Первая любовь осталась именно платонической. Галя с годами превратилась в очень красивую девушку, участвовала в войне, а потом вышла за другого одноклассника замуж. Однако Валька на всю жизнь сохранил к ней теплые чувства и гордился тем, что предмет его первой любви так прекрасен.
Тут я позволю себе маленькое отступление от темы. Как-то я сообщил одному приятелю предположение. Поведение молодых людей напоминает мне детскую игрушку – заводной автомобильчик. Вот он заведен, бодро катится, покоряет девушек. Завод кончился – автомобильчик остановился. И вот тут-то он женится. Не автомобильчик, конечно. Мой приятель сказал, что с ним так и было. Поэтому я решил своей «теорией» поделиться.

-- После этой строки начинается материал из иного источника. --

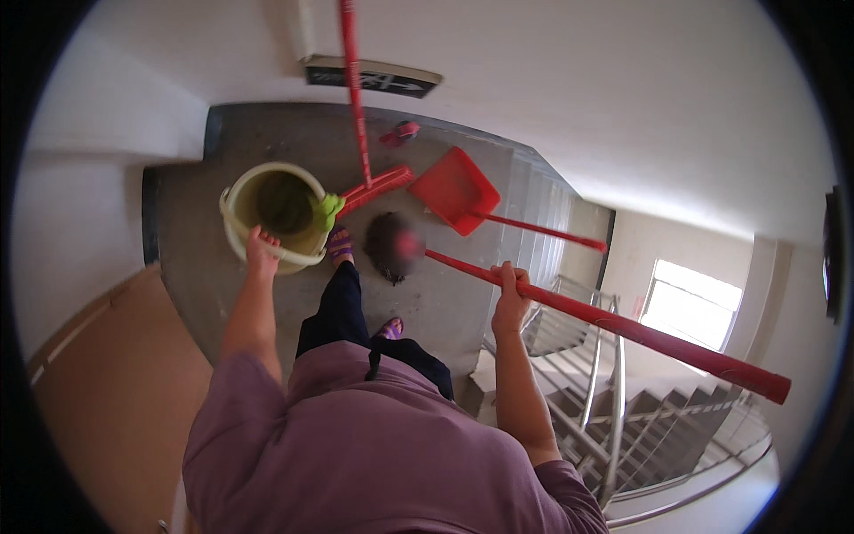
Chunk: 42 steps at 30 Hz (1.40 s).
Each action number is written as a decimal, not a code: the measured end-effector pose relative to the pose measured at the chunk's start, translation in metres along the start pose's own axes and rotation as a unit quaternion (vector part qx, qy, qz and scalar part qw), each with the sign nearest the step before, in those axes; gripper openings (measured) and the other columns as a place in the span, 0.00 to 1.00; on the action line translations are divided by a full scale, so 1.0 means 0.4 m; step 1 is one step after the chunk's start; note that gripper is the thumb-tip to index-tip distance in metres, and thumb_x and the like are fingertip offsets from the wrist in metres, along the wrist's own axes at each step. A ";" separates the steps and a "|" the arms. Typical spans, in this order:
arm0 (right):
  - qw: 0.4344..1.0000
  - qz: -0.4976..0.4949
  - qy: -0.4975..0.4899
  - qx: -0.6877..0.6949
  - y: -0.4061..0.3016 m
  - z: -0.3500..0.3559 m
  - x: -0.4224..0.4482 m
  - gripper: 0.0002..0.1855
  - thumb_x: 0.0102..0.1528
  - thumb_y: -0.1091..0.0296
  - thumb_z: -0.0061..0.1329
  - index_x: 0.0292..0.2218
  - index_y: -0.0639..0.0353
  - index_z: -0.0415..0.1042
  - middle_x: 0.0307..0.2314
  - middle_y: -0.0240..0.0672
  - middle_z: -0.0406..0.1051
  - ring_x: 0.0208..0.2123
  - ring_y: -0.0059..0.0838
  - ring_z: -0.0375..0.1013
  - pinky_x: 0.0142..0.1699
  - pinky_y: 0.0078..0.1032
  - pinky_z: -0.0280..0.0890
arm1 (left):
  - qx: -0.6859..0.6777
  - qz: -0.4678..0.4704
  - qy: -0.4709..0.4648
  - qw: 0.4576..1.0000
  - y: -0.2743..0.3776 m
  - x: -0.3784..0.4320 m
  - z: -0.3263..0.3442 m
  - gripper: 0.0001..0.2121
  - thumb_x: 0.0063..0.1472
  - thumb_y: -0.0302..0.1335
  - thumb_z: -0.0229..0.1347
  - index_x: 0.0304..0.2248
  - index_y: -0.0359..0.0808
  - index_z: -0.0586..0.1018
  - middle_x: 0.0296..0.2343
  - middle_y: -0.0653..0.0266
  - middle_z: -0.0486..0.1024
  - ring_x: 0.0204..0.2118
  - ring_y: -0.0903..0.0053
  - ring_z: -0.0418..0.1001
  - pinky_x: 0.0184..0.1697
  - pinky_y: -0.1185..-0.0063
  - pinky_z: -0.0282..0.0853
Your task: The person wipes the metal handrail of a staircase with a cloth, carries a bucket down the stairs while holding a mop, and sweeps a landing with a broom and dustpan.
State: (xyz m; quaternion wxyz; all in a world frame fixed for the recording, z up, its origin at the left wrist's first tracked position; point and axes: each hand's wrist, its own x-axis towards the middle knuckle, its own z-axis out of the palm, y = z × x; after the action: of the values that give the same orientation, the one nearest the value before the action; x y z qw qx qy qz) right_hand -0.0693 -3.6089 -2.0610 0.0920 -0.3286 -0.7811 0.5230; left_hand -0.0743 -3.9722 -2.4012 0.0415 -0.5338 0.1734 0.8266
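Note:
My left hand (264,251) is closed around the handle of a cream plastic bucket (235,230). Dark greenish contents show inside the bucket, and a lime-green cloth (328,212) hangs over its right rim. In my right hand (512,294) is the red pole of a mop (600,319); its dark, blurred head (383,247) is low over or on the floor, right of my foot. Beyond it lies a red dustpan (460,190) with a long handle. A red broom (377,189) stands with its bristles on the floor between bucket and dustpan, its pole rising out of the top of the view.
Stairs (534,207) drop away at the right, with a metal railing (617,400) and more steps below. A small red and dark object (401,133) lies near the far wall. An exit sign (373,75) is on that wall. A brown door (127,407) stands at lower left.

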 end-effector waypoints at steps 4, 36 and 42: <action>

В продолжительных телефонных разговорах мы вспоминали, как я «отдал» Вальку в аспирантуру. Окончив институт, он работал врачом в Подмосковье. Наблюдательный, он иногда рассказывал о любопытных пациентах. Запомнился почему-то такой эпизод. К нему – невропатологу – пришел на прием небритый и грязно одетый мужчина. Он снял фуражку, и Валька увидел вошь. Попытался пристыдить пациента, но тот, нимало не смутившись, ответствовал: «Доктор! У каждого человека есть свое засекомое». Доктор решил его не поправлять и не стал спорить.